A \(20 \,\rm{m}\) deep well with diameter \(7 \,\rm{m}\) is dug and the earth from digging is evenly spread out to form a platform \(22\, \rm{m}\) by \(14 \,\rm{m}\). Find the height of the platform.

[Use \(\begin{align}\pi \;=\;\frac{22}{7}\end{align}\)]

## Text Solution

**What is known?**

Depth of the well is \(20\rm{m}\) and diameter is \(7\rm{m}\). Length of the platform is \(22\rm{m}\) and breadth is \(14\rm{m.}\)

**What is unknown?**

The height of the platform.

**Reasoning:**

Draw a figure to visualize the shapes better

The shape of the well will be cylindrical, and soil evenly spread out to form a platform will be in a cuboidal shape.

Therefore, volume of the soil dug from the well will be equal to the volume of soil evenly spread out to form a platform.

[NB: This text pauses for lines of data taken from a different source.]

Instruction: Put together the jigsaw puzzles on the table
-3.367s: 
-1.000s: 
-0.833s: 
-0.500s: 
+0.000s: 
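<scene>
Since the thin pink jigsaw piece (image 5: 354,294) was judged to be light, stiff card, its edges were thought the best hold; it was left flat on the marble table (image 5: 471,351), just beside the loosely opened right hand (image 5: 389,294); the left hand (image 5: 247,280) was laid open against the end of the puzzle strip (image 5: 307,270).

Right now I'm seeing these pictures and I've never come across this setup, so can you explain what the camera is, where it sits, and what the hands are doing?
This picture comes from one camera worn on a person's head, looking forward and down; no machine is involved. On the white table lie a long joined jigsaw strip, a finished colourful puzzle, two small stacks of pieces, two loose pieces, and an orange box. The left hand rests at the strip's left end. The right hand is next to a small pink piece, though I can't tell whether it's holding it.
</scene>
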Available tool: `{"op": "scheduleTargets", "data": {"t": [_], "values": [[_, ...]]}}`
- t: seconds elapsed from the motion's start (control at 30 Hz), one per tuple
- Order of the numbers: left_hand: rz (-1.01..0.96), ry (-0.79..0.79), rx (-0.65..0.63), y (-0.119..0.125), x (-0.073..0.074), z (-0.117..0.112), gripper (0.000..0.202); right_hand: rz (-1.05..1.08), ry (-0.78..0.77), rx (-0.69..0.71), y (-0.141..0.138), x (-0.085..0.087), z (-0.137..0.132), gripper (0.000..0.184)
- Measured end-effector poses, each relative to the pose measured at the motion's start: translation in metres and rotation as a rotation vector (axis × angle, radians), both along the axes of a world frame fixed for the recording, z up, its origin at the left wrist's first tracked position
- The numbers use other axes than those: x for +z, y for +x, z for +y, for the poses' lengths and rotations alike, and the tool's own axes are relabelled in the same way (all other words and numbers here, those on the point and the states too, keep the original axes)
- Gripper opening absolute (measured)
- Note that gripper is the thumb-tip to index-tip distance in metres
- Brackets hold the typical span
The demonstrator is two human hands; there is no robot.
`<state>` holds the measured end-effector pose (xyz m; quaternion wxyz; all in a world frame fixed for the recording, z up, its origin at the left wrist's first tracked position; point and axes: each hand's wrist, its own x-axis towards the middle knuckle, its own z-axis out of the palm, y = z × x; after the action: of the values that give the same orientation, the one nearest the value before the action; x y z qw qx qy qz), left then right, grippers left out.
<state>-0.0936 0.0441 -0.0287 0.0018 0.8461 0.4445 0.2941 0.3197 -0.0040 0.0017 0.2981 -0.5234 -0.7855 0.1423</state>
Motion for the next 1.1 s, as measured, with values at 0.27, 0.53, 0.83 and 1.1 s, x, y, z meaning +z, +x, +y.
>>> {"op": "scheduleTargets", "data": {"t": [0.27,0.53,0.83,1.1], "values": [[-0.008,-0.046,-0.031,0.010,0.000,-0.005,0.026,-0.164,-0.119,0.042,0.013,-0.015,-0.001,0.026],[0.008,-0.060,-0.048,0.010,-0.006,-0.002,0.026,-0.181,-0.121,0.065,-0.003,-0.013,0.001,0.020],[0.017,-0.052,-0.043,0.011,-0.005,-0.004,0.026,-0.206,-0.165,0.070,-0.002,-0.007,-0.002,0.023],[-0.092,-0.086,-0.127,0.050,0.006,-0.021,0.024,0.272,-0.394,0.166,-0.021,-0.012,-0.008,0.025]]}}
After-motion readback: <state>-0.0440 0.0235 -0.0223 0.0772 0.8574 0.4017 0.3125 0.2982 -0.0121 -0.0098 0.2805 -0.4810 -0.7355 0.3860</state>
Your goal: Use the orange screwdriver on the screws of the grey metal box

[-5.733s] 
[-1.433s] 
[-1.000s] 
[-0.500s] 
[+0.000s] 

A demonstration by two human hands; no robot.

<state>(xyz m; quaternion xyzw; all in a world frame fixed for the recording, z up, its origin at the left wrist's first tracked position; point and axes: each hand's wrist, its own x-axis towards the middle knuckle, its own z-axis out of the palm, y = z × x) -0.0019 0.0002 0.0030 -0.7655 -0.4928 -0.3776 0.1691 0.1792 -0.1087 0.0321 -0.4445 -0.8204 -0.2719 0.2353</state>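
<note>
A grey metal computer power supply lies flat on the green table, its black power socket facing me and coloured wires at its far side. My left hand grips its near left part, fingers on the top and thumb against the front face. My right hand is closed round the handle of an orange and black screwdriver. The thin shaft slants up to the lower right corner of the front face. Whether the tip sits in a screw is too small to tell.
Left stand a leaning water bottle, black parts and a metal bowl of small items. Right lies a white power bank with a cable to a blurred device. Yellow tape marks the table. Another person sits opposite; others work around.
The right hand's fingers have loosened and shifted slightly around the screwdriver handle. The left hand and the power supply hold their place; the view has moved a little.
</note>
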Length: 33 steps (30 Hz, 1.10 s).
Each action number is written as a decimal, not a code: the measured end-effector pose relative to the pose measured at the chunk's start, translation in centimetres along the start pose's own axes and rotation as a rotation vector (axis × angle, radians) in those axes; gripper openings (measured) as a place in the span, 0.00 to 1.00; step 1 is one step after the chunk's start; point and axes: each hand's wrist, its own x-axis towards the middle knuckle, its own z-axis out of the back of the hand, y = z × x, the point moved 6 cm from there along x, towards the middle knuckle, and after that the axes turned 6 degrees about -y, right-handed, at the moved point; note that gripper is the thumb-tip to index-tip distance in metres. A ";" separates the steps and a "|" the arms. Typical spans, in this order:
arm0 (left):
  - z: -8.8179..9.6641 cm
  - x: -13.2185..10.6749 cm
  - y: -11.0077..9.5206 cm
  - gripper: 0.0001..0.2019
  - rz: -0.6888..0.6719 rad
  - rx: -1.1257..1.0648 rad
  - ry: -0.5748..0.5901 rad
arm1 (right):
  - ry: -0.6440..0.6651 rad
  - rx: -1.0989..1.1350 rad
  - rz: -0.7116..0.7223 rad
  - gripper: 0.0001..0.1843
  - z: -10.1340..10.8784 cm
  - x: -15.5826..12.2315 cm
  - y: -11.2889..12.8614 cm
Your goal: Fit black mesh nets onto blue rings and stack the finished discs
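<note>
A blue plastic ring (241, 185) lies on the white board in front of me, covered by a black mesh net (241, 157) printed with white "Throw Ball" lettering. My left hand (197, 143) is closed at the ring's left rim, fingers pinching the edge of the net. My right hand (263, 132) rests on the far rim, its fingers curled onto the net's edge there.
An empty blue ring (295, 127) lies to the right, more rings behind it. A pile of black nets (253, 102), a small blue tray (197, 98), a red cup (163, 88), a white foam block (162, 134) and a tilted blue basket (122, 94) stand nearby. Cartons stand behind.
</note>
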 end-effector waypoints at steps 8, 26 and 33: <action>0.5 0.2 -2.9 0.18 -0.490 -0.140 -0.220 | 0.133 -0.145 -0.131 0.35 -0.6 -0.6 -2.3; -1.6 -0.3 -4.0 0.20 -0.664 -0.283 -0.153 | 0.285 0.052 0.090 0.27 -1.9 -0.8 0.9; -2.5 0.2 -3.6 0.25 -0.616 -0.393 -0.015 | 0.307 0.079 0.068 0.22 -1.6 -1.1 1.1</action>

Volume of soil dug out from the well \(=\) Volume of soil used to make such platform

Hence, Volume of the cylindrical well \(=\) Volume of the cuboidal platform

We will find the volume of the cylinder and cuboid by using formulae;

Volume of the cylinder \( = \pi {r^2}h\)

where *\(r\)* and *\(h\)* are radius and height of the cylinder respectively

Volume of the cuboid \( = lbH\)

where *\(l, b\)* and *\(H\)* are length breadth and height of the cuboid respectively

**Steps:**

Depth of the cylindrical well,\(h = 20 \rm m\)

Radius of the cylindrical well,\(r = \frac{7}{2} \rm m\)

Length of the cuboidal platform,\(l = 22 \rm m\)

Breadth of the cuboidal platform,\(b = 14 \rm m\)

Let the height of the cuboidal platform \(= H\)

Volume of the cylindrical well \(=\) Volume of the cuboidal platform

\[\begin{align}\pi {r^2}h &= lbH\\H &= \frac{{\pi {r^2}h}}{{lb}}\\&= \frac{{ \begin{bmatrix} \frac{{22}}{7} \times \frac{7}{2} \rm m \times\\ \frac{7}{2} \rm m \times 20 \rm m \end{bmatrix} }}{{22 \rm m \times 14m}}\\&= \frac{5}{2} \rm m\\&= \,2.5 \rm m\end{align}\]

Therefore, the height of such platform will be \(2.5 \rm{m}\)